* [Description of the task]: Look below for the line containing "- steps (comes"; from there through the line containing "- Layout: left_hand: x", both lines included, please set down each line exactly and nothing else.

* [Extracted material]:
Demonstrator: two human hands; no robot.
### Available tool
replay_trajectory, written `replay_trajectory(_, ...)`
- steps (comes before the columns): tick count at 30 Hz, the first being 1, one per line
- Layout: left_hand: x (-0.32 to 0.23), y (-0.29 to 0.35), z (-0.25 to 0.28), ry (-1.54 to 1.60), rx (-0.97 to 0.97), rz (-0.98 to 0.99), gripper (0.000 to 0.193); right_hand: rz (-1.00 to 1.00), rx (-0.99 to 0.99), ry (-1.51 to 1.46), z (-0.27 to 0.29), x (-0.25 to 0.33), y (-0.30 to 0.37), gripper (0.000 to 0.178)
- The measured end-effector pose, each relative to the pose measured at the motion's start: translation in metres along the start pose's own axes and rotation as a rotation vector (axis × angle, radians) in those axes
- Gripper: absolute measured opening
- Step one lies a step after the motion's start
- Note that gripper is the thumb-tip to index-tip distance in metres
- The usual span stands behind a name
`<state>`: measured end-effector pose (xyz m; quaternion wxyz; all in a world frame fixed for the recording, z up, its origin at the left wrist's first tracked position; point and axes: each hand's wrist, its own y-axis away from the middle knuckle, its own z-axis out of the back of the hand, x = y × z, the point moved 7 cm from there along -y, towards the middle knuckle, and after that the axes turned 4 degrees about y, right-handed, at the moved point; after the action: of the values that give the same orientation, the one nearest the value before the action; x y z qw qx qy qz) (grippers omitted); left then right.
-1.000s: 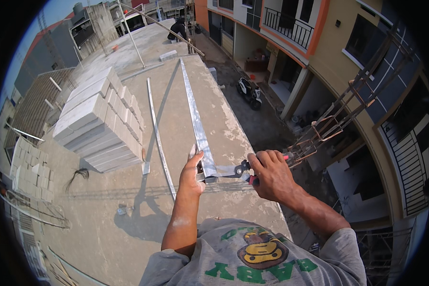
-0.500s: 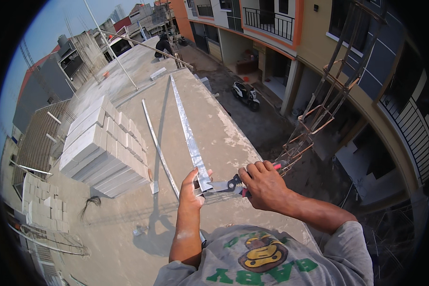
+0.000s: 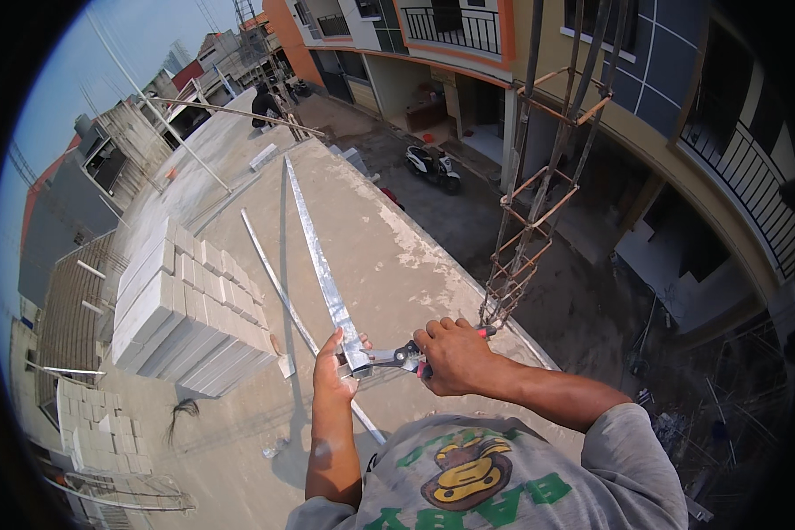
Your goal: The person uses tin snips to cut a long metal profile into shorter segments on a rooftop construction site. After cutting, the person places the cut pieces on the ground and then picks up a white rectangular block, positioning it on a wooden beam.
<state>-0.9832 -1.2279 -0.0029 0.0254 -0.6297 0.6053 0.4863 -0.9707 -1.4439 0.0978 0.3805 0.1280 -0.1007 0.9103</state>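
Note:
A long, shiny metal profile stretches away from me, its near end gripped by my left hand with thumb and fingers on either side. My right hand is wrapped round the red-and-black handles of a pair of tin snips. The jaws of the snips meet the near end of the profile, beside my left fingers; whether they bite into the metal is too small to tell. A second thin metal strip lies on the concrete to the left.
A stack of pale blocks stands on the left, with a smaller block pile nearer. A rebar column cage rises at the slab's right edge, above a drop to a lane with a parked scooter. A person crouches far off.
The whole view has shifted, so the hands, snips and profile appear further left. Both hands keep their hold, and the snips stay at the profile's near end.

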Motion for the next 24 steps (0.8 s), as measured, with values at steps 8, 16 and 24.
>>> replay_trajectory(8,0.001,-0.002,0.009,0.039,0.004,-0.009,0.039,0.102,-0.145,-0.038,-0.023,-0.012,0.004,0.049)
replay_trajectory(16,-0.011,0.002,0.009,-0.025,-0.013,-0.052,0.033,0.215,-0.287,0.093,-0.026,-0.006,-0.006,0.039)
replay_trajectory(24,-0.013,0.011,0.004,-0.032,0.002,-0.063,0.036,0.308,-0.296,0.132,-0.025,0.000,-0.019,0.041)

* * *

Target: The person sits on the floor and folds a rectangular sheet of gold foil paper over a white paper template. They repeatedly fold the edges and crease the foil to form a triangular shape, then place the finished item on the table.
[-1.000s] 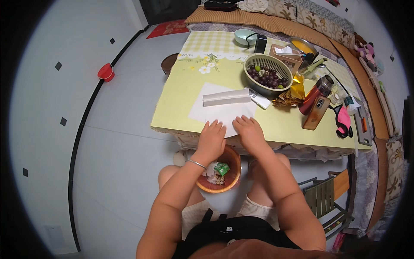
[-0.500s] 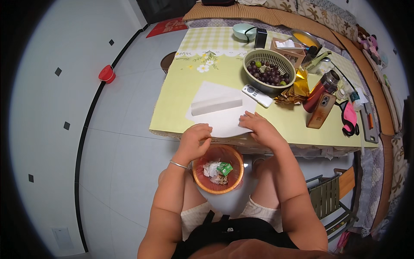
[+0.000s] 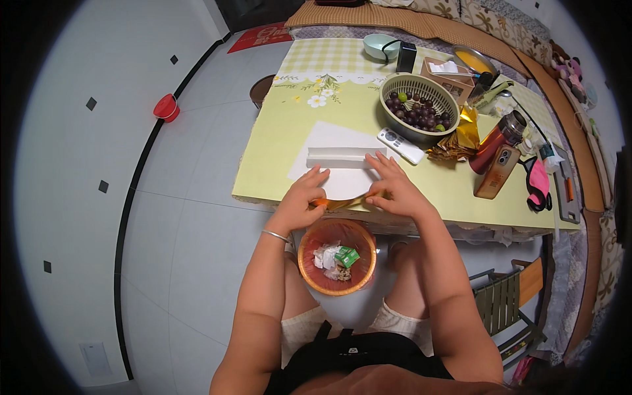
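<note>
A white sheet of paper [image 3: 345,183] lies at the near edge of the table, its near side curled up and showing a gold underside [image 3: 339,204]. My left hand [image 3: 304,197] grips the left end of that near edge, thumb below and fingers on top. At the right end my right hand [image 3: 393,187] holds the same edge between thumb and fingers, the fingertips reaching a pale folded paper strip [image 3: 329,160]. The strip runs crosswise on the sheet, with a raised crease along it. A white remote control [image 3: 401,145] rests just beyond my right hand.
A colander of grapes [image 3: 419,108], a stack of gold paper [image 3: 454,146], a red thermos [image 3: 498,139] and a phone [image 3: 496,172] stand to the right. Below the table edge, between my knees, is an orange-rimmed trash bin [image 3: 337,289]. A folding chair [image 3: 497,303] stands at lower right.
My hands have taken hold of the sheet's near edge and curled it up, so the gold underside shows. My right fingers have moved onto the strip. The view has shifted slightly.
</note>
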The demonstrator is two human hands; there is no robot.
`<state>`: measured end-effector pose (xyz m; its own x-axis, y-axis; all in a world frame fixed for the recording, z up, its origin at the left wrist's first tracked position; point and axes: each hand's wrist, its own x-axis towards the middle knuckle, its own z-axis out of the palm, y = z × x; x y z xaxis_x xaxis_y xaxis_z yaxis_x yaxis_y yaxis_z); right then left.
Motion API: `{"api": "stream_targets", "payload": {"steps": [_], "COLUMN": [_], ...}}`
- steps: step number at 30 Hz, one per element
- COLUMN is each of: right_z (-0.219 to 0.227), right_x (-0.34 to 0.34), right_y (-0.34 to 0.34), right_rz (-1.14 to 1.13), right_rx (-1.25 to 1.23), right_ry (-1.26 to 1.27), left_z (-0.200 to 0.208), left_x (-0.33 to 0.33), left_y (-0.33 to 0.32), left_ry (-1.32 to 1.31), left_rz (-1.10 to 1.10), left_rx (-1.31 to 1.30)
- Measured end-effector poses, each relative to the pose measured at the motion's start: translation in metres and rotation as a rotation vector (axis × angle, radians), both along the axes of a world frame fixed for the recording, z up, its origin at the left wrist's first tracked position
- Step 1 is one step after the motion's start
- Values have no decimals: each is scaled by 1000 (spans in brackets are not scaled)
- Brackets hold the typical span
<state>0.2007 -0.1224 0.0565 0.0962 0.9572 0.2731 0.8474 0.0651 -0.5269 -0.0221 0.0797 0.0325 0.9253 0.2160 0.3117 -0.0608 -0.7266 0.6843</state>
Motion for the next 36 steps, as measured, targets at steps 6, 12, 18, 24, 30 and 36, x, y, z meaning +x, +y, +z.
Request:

* [Task response]:
- steps (comes before the columns): tick count at 30 Hz, the first being 1, one per line
- Layout: left_hand: x (-0.32 to 0.23), y (-0.29 to 0.35), z (-0.25 to 0.28), ry (-1.54 to 1.60), rx (-0.97 to 0.97), rz (-0.98 to 0.99), gripper (0.000 to 0.193); right_hand: rz (-1.00 to 1.00), rx (-0.99 to 0.99), ry (-1.51 to 1.46), z (-0.27 to 0.29), x (-0.25 to 0.33), y (-0.30 to 0.37), gripper (0.000 to 0.178)

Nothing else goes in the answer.